■ **TASK TO CARRY OUT**
Retype the whole listing exactly. Leave out pictures.

■ **SUPPLIED MATERIAL**
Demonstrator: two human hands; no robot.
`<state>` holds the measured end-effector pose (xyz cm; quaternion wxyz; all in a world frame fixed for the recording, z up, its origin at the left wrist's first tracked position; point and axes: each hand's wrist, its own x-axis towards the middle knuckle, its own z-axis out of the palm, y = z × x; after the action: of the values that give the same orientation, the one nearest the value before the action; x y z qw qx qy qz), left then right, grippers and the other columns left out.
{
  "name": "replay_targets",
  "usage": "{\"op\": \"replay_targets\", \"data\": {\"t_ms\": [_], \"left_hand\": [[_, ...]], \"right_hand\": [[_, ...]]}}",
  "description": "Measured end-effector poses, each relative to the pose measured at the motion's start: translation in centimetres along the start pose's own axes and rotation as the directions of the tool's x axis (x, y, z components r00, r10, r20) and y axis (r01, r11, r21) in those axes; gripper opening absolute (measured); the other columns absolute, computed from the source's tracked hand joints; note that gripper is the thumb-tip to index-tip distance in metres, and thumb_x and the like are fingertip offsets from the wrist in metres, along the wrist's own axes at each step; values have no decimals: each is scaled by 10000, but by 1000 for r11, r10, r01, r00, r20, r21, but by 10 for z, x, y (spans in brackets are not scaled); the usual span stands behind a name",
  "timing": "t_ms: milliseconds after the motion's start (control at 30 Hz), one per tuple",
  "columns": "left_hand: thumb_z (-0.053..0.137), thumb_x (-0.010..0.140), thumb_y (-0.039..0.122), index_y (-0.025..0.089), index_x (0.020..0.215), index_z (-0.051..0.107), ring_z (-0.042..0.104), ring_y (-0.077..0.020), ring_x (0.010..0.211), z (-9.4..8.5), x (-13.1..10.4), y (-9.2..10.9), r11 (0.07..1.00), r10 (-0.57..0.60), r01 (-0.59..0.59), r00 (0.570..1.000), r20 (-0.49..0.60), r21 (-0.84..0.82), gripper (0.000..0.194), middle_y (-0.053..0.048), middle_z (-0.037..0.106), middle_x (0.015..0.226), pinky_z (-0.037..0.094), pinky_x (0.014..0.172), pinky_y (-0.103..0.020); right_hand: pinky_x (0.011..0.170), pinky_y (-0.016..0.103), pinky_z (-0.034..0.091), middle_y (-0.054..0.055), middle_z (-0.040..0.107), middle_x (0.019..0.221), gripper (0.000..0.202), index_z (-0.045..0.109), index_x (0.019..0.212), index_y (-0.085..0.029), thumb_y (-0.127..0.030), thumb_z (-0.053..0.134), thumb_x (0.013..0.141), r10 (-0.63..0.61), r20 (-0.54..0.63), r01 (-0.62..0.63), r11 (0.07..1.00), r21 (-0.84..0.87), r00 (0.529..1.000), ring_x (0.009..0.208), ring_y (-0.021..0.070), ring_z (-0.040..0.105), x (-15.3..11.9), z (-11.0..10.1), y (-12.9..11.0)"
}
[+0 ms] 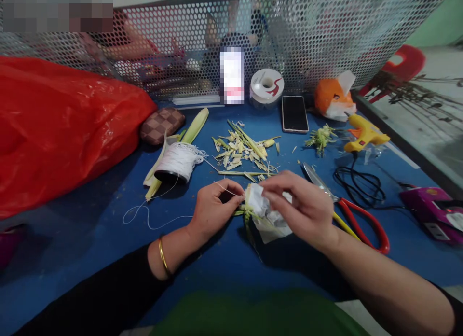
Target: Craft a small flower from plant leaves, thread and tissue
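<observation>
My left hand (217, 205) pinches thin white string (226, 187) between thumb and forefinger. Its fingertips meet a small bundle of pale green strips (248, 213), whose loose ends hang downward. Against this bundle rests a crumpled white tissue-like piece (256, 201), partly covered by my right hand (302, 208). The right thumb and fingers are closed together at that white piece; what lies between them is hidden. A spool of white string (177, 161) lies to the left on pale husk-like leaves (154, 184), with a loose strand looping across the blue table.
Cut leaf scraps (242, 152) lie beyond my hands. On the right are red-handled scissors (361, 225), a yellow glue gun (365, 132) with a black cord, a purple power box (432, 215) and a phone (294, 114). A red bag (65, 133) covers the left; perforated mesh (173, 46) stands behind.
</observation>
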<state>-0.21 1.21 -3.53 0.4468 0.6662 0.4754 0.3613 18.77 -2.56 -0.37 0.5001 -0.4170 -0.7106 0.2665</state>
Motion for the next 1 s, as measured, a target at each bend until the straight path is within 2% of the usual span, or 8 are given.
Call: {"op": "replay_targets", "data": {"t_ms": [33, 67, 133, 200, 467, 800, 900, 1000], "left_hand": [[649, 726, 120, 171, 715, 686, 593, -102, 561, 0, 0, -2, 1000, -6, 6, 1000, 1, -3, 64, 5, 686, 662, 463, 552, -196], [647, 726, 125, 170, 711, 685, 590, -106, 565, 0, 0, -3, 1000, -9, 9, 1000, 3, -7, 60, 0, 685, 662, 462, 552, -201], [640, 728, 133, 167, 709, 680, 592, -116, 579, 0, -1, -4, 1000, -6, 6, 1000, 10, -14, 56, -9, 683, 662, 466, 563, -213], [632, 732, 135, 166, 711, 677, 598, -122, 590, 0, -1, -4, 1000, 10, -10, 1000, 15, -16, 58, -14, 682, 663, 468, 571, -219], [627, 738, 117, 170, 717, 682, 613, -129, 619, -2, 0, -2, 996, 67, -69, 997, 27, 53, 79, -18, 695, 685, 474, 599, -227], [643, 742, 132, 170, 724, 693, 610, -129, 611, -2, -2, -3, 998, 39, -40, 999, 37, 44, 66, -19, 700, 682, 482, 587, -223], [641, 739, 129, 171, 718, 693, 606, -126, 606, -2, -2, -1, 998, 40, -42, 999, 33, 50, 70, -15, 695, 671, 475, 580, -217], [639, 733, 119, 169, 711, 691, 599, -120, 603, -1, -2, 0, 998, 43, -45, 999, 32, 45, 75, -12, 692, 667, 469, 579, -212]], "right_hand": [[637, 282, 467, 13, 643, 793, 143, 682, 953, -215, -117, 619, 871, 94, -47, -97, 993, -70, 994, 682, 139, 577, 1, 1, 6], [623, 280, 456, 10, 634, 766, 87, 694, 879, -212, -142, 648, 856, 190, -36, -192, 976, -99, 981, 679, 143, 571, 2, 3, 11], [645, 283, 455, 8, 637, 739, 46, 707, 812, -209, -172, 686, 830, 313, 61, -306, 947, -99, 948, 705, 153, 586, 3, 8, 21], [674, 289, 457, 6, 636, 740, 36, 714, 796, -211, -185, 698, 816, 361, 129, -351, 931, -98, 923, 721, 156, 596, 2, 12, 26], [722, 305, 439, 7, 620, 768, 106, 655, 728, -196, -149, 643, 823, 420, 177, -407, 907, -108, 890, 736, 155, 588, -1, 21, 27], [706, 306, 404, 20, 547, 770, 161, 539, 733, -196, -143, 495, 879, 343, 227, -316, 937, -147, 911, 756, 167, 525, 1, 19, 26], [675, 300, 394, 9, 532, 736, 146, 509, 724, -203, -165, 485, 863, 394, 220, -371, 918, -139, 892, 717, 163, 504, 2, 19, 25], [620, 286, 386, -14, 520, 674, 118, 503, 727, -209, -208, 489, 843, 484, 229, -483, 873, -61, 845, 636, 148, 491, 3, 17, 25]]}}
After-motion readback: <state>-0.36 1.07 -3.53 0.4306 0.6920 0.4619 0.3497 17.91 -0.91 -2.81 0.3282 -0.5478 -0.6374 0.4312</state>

■ **REPLY TO THE TASK**
Demonstrator: two human hands; no robot.
`<state>` holds the measured end-effector pose (xyz cm; quaternion wxyz; all in a world frame fixed for the recording, z up, its origin at the left wrist's first tracked position; point and axes: each hand's wrist, its own x-axis towards the middle knuckle, its own z-axis out of the palm, y = z × x; after the action: of the values that give the same orientation, the one nearest the value before the action; x y z qw qx qy qz), left then right, grippers and the other columns left out.
{
  "name": "replay_targets",
  "usage": "{\"op\": \"replay_targets\", \"data\": {\"t_ms\": [_], \"left_hand\": [[_, ...]], \"right_hand\": [[_, ...]]}}",
  "description": "Measured end-effector poses, each relative to the pose measured at the motion's start: translation in centimetres along the start pose's own axes and rotation as the directions of the tool's x axis (x, y, z components r00, r10, r20) and y axis (r01, r11, r21) in those axes; gripper opening absolute (measured); the other columns absolute, computed from the source's tracked hand joints; note that gripper is the thumb-tip to index-tip distance in metres, and thumb_x and the like are fingertip offsets from the wrist in metres, along the wrist's own axes at each step; values have no decimals: each is scaled by 10000, but by 1000 for r11, r10, r01, r00, r20, r21, but by 10 for z, x, y (spans in brackets are not scaled); the usual span stands behind a name",
  "timing": "t_ms: milliseconds after the motion's start (control at 30 Hz), one per tuple",
  "columns": "left_hand: thumb_z (-0.053..0.137), thumb_x (-0.010..0.140), thumb_y (-0.039..0.122), index_y (-0.025..0.089), index_x (0.020..0.215), index_z (-0.051..0.107), ring_z (-0.042..0.104), ring_y (-0.077..0.020), ring_x (0.010..0.211), z (-9.4..8.5), x (-13.1..10.4), y (-9.2..10.9), r11 (0.07..1.00), r10 (-0.57..0.60), r01 (-0.59..0.59), r00 (0.570..1.000), r20 (-0.49..0.60), r21 (-0.84..0.82), gripper (0.000..0.194), middle_y (-0.053..0.048), middle_z (-0.037..0.106), middle_x (0.015..0.226), pinky_z (-0.037..0.094), pinky_x (0.014..0.172), pinky_y (-0.103..0.020); right_hand: pinky_x (0.011..0.170), pinky_y (-0.016..0.103), pinky_z (-0.034..0.091), middle_y (-0.054..0.055), middle_z (-0.040..0.107), middle_x (0.019..0.221), gripper (0.000..0.202), index_z (-0.045..0.109), index_x (0.019..0.212), index_y (-0.085..0.029), thumb_y (-0.127..0.030), thumb_z (-0.053..0.134), thumb_x (0.013..0.141), r10 (-0.63..0.61), r20 (-0.54..0.63), r01 (-0.62..0.63), r11 (0.07..1.00), r21 (-0.84..0.87), r00 (0.529..1.000), ring_x (0.009..0.208), ring_y (-0.021..0.070), ring_z (-0.040..0.105), x (-15.3..11.9), z (-11.0..10.1), y (-12.9..11.0)"
}
[+0 ms] 
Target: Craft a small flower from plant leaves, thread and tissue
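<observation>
My left hand (217, 205) pinches thin white string (226, 187) between thumb and forefinger. Its fingertips meet a small bundle of pale green strips (248, 213), whose loose ends hang downward. Against this bundle rests a crumpled white tissue-like piece (256, 201), partly covered by my right hand (302, 208). The right thumb and fingers are closed together at that white piece; what lies between them is hidden. A spool of white string (177, 161) lies to the left on pale husk-like leaves (154, 184), with a loose strand looping across the blue table.
Cut leaf scraps (242, 152) lie beyond my hands. On the right are red-handled scissors (361, 225), a yellow glue gun (365, 132) with a black cord, a purple power box (432, 215) and a phone (294, 114). A red bag (65, 133) covers the left; perforated mesh (173, 46) stands behind.
</observation>
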<state>-0.21 1.21 -3.53 0.4468 0.6662 0.4754 0.3613 18.77 -2.56 -0.37 0.5001 -0.4170 -0.7106 0.2665</state>
Motion for the next 1 s, as measured, a target at each bend until the straight path is within 2% of the usual span, or 8 are given.
Call: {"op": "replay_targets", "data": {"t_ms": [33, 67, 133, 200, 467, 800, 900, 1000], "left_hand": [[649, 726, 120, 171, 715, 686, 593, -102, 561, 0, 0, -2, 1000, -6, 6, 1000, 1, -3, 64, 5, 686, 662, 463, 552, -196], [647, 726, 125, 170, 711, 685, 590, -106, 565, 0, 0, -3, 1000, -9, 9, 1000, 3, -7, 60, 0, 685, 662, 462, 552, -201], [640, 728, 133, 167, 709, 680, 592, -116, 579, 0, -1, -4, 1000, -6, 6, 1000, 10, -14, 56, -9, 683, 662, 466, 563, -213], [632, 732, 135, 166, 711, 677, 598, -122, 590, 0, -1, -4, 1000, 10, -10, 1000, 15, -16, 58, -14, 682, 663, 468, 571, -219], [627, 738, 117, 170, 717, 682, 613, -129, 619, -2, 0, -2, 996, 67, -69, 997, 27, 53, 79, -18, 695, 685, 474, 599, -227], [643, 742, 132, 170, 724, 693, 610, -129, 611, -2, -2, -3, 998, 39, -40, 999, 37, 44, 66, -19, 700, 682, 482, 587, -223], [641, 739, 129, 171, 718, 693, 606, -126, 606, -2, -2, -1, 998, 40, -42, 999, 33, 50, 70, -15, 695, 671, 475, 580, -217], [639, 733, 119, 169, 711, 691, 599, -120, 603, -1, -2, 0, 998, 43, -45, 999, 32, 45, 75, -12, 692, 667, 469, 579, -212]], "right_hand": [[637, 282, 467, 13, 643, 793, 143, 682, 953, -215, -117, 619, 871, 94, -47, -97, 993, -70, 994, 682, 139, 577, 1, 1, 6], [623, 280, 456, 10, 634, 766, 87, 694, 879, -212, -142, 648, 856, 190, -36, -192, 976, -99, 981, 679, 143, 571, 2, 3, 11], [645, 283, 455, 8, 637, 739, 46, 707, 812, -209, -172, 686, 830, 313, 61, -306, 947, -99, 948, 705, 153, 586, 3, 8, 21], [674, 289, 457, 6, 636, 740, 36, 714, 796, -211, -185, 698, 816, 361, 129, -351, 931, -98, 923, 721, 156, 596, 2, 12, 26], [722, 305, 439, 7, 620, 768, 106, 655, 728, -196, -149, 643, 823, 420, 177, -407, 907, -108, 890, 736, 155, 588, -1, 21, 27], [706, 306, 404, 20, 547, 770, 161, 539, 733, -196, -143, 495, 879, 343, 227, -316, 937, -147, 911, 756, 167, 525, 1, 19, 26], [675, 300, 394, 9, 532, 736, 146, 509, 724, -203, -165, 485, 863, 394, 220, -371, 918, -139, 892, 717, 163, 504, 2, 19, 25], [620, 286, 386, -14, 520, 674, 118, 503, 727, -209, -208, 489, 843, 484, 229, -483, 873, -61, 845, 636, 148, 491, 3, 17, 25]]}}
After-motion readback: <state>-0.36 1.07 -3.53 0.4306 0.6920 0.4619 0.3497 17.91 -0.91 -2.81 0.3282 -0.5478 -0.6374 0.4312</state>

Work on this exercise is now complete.